Exercise instructions: Only the pictures are to be left out; the listing itself is repeated exactly.

Dataset section:
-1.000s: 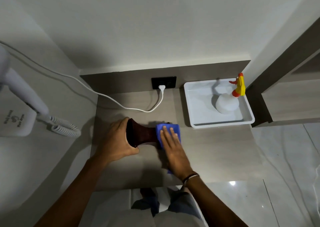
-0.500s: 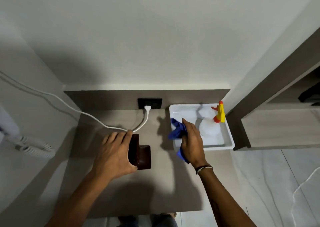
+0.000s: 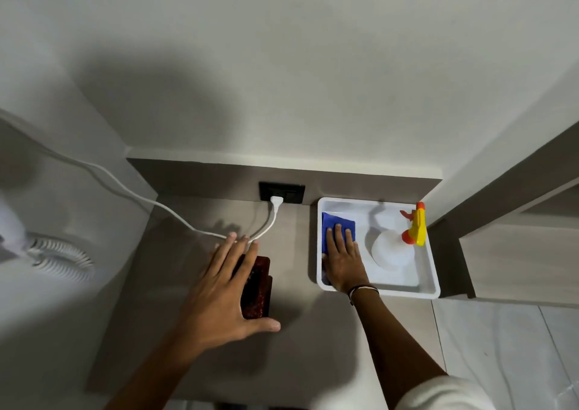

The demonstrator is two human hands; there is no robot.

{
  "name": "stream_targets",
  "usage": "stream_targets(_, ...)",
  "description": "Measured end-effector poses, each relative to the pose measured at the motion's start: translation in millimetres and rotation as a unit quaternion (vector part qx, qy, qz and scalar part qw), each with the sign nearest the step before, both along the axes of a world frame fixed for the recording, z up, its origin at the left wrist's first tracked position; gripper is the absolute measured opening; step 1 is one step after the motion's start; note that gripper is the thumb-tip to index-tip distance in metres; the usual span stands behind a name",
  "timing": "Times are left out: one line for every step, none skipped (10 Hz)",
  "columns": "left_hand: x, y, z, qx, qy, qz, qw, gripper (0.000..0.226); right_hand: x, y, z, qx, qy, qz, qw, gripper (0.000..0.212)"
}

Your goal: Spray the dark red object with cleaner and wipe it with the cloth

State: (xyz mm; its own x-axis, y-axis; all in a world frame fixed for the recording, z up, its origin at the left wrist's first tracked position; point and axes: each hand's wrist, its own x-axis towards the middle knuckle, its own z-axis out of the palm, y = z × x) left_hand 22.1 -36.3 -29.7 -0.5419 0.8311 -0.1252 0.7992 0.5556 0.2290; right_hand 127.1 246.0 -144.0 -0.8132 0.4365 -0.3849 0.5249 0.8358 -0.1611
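The dark red object (image 3: 255,287) lies on the grey counter (image 3: 313,340), left of centre. My left hand (image 3: 219,290) is spread flat over its left side, fingers apart and gripping nothing. The blue cloth (image 3: 336,221) lies in the left part of the white tray (image 3: 407,293). My right hand (image 3: 343,259) rests flat on top of it with fingers extended. The white spray bottle (image 3: 391,249), with its yellow and orange trigger, stands in the right part of the same tray, untouched.
A black wall outlet (image 3: 282,192) holds a white plug, and its cable (image 3: 175,215) runs left across the counter just beyond my left fingertips. A white coiled cord (image 3: 59,256) hangs on the left wall. A wooden panel borders the tray's right side.
My right hand carried the cloth from the dark red object into the tray and laid it flat. My left hand opened its grip and now lies spread over the object.
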Motion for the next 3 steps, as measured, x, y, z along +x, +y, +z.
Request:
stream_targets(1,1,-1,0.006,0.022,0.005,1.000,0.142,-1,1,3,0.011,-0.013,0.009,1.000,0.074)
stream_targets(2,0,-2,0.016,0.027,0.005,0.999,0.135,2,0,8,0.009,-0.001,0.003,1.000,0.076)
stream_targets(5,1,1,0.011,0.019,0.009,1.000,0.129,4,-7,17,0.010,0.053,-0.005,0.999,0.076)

Result of this task:
-1.000s: 
-0.500s: 
+0.000s: 

The demonstrator is two human hands; there is no robot.

{
  "name": "stream_targets",
  "usage": "stream_targets(_, ...)",
  "description": "Measured end-effector poses, each relative to the pose measured at the motion's start: translation in millimetres and rotation as a unit quaternion (vector part qx, qy, qz and scalar part qw), each with the sign nearest the step before, both along the axes of a world frame fixed for the recording, z up, its origin at the left wrist's first tracked position; gripper is the absolute measured opening; step 1 is one step after the motion's start; note that gripper is the thumb-tip to index-tip distance in metres; the usual span stands behind a name",
  "timing": "Times are left out: one line for every step, none skipped (10 Hz)",
  "columns": "left_hand: x, y, z, qx, qy, qz, qw, gripper (0.000..0.226); right_hand: x, y, z, qx, qy, qz, qw, gripper (0.000..0.212)"
}

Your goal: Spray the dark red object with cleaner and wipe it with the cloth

State: (xyz mm; its own x-axis, y-axis; all in a world frame fixed for the recording, z up, its origin at the left wrist's first tracked position; point and axes: each hand's wrist, its own x-axis towards the middle knuckle, its own z-axis out of the palm, y = z × x) left_hand 22.1 -36.3 -29.7 -0.5419 0.8311 -0.1252 0.7992 0.5556 0.2290; right_hand 127.1 246.0 -144.0 -0.8132 0.4365 -0.3849 0.5249 0.8358 -0.1611
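The dark red object (image 3: 255,287) lies on the grey counter (image 3: 313,340), left of centre. My left hand (image 3: 219,290) is spread flat over its left side, fingers apart and gripping nothing. The blue cloth (image 3: 336,221) lies in the left part of the white tray (image 3: 407,293). My right hand (image 3: 343,259) rests flat on top of it with fingers extended. The white spray bottle (image 3: 391,249), with its yellow and orange trigger, stands in the right part of the same tray, untouched.
A black wall outlet (image 3: 282,192) holds a white plug, and its cable (image 3: 175,215) runs left across the counter just beyond my left fingertips. A white coiled cord (image 3: 59,256) hangs on the left wall. A wooden panel borders the tray's right side.
My right hand carried the cloth from the dark red object into the tray and laid it flat. My left hand opened its grip and now lies spread over the object.
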Motion for the next 3 steps, as measured, x, y, z along +x, +y, +z.
Request:
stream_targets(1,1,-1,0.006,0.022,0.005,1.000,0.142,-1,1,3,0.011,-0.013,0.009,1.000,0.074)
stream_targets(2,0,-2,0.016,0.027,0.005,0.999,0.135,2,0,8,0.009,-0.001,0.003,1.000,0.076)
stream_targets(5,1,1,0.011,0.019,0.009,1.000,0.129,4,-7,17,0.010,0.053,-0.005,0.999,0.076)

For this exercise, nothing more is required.